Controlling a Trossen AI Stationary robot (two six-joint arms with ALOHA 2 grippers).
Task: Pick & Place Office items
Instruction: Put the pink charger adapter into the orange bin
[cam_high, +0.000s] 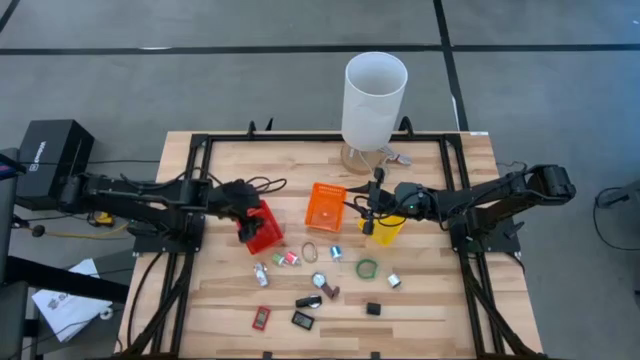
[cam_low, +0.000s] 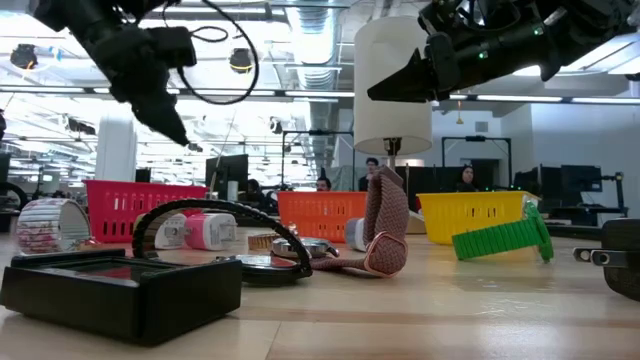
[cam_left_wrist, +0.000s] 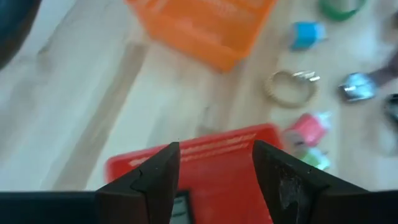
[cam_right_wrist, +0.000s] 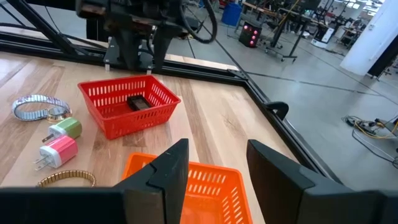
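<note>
Left gripper (cam_left_wrist: 214, 171): hovering over the red bin (cam_high: 264, 228), fingers spread, empty.
Black piece (cam_right_wrist: 137, 101): lying inside that bin, directly under the fingers.
Remaining items (cam_high: 315, 279): lying scattered nearer the table's front.
Right gripper (cam_right_wrist: 214, 168): waiting over the orange bin (cam_high: 325, 205), fingers apart.

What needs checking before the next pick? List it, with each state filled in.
1. Left gripper open and empty, over the red bin: ok.
2. Black piece lying inside the red bin: ok.
3. Right gripper open and empty, by the orange bin: ok.
4. All office items binned: not ok; the green ring, tan ring and others lie outside the bins.
5. Yellow bin contents: cannot tell.
</note>
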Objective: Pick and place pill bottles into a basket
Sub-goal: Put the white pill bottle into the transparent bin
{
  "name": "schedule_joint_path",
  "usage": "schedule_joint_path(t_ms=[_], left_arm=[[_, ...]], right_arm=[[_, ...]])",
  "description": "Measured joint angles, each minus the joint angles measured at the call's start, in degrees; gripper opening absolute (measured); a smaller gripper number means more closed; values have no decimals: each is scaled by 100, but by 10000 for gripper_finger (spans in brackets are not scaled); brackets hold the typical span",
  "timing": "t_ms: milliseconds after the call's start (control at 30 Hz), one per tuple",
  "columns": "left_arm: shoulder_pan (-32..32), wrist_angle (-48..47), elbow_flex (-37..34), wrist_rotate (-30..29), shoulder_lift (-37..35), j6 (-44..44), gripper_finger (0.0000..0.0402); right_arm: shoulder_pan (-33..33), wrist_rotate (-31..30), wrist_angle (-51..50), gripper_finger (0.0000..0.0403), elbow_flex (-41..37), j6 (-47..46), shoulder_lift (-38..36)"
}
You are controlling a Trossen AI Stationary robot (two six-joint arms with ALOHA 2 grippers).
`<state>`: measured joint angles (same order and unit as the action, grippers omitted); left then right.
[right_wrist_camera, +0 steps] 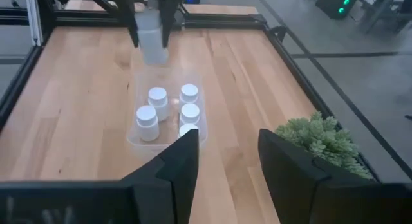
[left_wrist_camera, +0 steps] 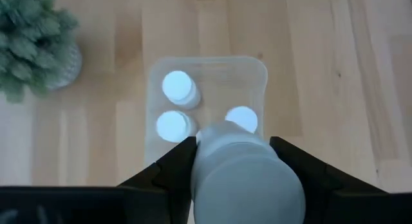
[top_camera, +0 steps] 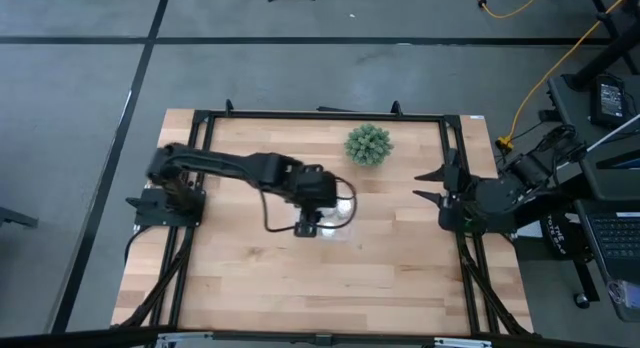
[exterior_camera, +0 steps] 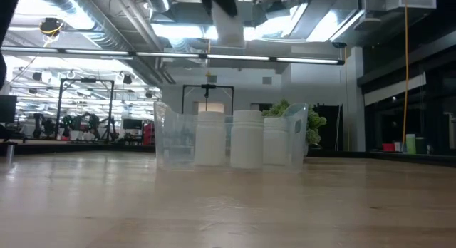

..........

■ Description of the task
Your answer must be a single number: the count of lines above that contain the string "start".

■ Expected answer
2